When you are working in a tight embedded system, instead of fighting to slim down a library that is designed to scale to significantly larger systems, it makes much more sense to start from zero and add only what you need. You also shouldn't update your dependencies blindly, ever (even updating the compiler should be done with care).

The considerations are very different from, say, developing apps for an operating system. There is a gradient between those, and the software development considerations shift as you move along.
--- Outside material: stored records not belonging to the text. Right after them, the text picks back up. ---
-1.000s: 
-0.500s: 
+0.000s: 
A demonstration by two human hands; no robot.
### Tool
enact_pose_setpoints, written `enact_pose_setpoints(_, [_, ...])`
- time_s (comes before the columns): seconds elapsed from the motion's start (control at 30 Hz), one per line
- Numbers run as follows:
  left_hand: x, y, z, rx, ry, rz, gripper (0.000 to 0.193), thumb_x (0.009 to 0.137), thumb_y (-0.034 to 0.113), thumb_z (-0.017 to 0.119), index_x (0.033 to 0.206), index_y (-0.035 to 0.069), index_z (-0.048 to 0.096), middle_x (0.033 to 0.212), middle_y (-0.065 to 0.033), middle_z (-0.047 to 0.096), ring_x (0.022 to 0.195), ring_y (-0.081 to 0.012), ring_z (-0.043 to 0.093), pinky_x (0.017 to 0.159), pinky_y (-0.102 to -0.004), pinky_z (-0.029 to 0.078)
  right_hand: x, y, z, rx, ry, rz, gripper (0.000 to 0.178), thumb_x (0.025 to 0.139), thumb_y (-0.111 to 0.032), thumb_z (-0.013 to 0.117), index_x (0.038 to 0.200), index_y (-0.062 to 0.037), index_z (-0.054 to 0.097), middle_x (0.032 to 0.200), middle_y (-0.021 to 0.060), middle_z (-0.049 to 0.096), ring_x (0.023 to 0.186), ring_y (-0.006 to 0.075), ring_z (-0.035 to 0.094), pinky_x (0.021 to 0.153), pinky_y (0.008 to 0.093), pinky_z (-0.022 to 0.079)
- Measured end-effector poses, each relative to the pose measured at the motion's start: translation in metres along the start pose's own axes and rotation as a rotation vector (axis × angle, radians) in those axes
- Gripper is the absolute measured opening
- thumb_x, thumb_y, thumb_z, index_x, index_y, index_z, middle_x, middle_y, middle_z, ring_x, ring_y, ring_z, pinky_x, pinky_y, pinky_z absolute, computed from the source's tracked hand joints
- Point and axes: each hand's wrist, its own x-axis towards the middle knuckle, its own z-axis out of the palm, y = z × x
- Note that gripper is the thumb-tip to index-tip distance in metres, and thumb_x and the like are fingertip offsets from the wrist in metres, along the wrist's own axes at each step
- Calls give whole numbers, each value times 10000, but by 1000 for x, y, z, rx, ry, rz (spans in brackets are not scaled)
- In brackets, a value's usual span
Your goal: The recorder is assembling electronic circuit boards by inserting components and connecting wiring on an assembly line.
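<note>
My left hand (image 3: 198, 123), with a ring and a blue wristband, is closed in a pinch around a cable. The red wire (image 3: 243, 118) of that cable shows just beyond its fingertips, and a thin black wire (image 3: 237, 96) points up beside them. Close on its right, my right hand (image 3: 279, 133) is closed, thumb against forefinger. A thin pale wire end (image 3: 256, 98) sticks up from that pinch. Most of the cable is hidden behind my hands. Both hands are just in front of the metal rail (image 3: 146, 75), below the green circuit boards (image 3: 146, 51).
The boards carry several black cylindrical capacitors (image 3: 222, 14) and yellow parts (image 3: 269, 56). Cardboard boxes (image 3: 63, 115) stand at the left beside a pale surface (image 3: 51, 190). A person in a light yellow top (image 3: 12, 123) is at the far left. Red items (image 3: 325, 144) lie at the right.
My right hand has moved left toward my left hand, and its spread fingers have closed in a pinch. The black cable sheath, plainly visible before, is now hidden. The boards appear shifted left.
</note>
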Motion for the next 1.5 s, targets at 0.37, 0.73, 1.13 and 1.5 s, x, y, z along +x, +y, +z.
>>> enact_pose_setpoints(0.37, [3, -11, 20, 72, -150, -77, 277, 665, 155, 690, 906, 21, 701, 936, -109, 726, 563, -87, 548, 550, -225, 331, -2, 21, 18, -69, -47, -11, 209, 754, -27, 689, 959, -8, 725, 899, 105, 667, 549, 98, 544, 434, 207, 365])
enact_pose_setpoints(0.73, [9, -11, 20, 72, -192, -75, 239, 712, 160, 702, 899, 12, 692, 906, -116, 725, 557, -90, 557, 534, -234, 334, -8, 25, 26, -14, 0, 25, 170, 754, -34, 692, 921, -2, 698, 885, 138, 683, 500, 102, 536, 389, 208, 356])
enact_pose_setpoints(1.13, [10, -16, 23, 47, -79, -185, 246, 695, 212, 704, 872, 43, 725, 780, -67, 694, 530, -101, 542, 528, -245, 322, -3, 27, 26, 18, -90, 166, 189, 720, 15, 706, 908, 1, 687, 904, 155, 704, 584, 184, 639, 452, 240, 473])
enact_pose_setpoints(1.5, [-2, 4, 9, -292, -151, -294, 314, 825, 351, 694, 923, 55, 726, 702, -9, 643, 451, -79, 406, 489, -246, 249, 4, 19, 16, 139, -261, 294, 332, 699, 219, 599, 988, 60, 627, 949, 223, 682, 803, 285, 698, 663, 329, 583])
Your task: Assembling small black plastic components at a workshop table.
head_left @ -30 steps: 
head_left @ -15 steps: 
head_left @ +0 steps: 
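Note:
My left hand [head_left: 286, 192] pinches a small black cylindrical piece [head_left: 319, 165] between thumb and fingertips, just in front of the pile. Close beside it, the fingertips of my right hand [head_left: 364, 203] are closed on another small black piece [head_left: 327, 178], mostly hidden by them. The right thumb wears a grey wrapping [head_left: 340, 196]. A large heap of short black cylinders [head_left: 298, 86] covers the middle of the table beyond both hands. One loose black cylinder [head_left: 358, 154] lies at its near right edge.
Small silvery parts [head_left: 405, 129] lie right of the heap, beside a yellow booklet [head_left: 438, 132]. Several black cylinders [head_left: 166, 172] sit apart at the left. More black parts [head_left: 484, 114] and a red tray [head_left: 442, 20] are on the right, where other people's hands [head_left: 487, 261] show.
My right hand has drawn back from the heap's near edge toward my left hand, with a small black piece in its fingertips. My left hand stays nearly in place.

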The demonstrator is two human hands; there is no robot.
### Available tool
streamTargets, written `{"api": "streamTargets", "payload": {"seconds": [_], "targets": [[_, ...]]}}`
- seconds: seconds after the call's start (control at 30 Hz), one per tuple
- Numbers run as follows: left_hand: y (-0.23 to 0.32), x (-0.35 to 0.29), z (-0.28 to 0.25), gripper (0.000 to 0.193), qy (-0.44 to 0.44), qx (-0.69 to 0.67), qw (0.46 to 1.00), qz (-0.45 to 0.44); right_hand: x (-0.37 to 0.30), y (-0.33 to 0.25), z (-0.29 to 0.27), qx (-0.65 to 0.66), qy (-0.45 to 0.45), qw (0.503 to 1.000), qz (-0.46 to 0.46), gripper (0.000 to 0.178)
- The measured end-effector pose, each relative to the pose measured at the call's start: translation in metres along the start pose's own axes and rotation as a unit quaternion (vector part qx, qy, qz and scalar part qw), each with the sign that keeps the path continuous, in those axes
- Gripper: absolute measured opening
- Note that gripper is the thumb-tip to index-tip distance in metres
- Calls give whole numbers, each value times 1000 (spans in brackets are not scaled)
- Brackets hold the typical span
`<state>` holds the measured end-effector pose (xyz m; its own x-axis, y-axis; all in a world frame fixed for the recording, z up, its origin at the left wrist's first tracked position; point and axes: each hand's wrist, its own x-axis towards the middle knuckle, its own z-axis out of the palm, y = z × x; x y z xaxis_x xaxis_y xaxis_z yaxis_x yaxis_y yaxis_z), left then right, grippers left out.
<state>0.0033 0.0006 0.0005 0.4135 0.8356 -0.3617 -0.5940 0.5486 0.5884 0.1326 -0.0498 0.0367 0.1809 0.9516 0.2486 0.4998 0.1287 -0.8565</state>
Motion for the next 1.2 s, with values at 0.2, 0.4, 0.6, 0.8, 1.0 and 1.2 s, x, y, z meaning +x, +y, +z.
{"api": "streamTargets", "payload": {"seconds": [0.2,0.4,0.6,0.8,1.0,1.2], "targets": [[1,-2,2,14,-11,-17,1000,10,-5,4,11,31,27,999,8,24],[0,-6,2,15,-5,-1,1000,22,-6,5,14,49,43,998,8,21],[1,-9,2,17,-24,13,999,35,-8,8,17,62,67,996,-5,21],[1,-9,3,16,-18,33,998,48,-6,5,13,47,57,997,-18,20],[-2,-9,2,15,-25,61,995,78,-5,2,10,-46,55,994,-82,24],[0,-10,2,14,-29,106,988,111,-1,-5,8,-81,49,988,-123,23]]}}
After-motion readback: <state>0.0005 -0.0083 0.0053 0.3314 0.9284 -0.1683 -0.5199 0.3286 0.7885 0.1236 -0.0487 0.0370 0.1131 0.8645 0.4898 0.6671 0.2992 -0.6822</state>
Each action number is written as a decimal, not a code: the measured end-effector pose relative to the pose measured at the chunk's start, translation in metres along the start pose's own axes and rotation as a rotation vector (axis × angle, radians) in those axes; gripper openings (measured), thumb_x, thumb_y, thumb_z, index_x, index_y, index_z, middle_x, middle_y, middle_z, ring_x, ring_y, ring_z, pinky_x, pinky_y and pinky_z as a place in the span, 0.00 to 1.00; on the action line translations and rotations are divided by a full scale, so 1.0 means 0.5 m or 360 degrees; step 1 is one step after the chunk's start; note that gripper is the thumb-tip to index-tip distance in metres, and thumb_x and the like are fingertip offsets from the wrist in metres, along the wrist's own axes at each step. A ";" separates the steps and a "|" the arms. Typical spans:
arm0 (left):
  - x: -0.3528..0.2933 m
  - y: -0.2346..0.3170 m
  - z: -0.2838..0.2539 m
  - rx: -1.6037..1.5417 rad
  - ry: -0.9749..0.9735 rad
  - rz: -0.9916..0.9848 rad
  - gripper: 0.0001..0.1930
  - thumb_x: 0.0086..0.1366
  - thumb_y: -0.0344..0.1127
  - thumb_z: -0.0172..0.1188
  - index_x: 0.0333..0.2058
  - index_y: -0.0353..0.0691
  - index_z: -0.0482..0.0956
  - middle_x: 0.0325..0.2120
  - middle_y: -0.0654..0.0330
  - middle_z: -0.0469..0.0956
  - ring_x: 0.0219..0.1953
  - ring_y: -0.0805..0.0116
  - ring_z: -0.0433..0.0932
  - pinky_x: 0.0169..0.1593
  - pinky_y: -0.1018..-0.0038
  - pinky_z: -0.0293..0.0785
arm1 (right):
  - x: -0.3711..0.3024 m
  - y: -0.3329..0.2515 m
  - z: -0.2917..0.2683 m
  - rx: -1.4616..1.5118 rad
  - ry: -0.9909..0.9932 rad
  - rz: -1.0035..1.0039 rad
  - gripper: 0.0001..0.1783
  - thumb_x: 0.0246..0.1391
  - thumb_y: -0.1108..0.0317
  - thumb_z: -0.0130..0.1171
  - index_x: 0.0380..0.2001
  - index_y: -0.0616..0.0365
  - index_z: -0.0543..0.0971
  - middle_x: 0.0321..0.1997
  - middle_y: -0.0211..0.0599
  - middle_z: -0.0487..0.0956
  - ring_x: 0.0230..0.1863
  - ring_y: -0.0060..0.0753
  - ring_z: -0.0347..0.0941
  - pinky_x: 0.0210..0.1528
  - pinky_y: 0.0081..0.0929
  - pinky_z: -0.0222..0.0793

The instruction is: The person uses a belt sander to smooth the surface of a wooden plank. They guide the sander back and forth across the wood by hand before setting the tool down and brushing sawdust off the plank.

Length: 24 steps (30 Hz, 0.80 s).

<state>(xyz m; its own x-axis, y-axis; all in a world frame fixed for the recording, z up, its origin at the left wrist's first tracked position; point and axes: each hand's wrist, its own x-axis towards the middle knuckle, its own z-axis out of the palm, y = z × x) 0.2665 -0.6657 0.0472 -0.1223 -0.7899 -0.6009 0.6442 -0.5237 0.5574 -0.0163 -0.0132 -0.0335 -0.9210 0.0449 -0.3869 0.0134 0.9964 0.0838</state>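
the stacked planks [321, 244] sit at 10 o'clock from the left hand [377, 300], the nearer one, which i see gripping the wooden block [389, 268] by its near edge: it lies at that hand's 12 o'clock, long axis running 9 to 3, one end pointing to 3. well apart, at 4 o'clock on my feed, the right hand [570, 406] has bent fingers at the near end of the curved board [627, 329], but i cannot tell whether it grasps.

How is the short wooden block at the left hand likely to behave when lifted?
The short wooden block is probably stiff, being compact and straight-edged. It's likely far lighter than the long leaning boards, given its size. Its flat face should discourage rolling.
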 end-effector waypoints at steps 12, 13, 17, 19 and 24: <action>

Most people doing embedded development defer to libraries way too early - usually because they're either pure hardware people who haven't learned low-level firmware bring-up and rely on vendor tooling, or people from a higher level software background who find the idea of bare metal scary.

You can see an example of this gradient in the Asahi Linux boot chain:

- m1n1: bare metal, no threads (barebones SMP support for research only), statically linked, no device model, not readily portable, 64-bit only, assumes everything is an M1/Apple Silicon, embedded libc subset, vendored (C: dlmalloc, printf, decompression algorithms, libfdt) or git submodule (Rust: FAT32 implementation) dependencies, single-purpose NVMe & FAT32 implementations (no abstraction).

- u-boot: bare metal, no threads, statically linked, basic device model, portable, embedded libc subset, vendored dependencies, basic filesystem & block device abstraction.

- GRUB: runs on EFI environment, no threads, dynamically linked modules, portable, filesystem & block device abstractions, no actual modifications for Apple Silicon (we use vanilla bins)

- Linux kernel: bare metal, complex thread model, dynamically linked modules, rich device model, portable, embedded libc subset, vendored dependencies, rich filesystem and block device abstractions.

- Linux userspace: you know this.

Notice how none of the components before userspace use a full fat libc, and only have minimal dependencies which are carefully controlled - and this is on a system with gigabytes of RAM.

Personally, I would only use newlib on systems which are roughly equivalent, in terms of model/software stack, to a full desktop OS. That is, embedded systems with at least a threaded RTOS and a filesystem abstraction, possibly a BSD-style sockets layer. Anything smaller than that (no threads? lwip callback style sockets? no filesystem?), you're better off rolling your own.

There’s a footnote at the end of the article that that’s basically what happened. They upgraded one of their tool chains and it came with a version of newlib that had been compiled reentrant when the previous version hadn’t.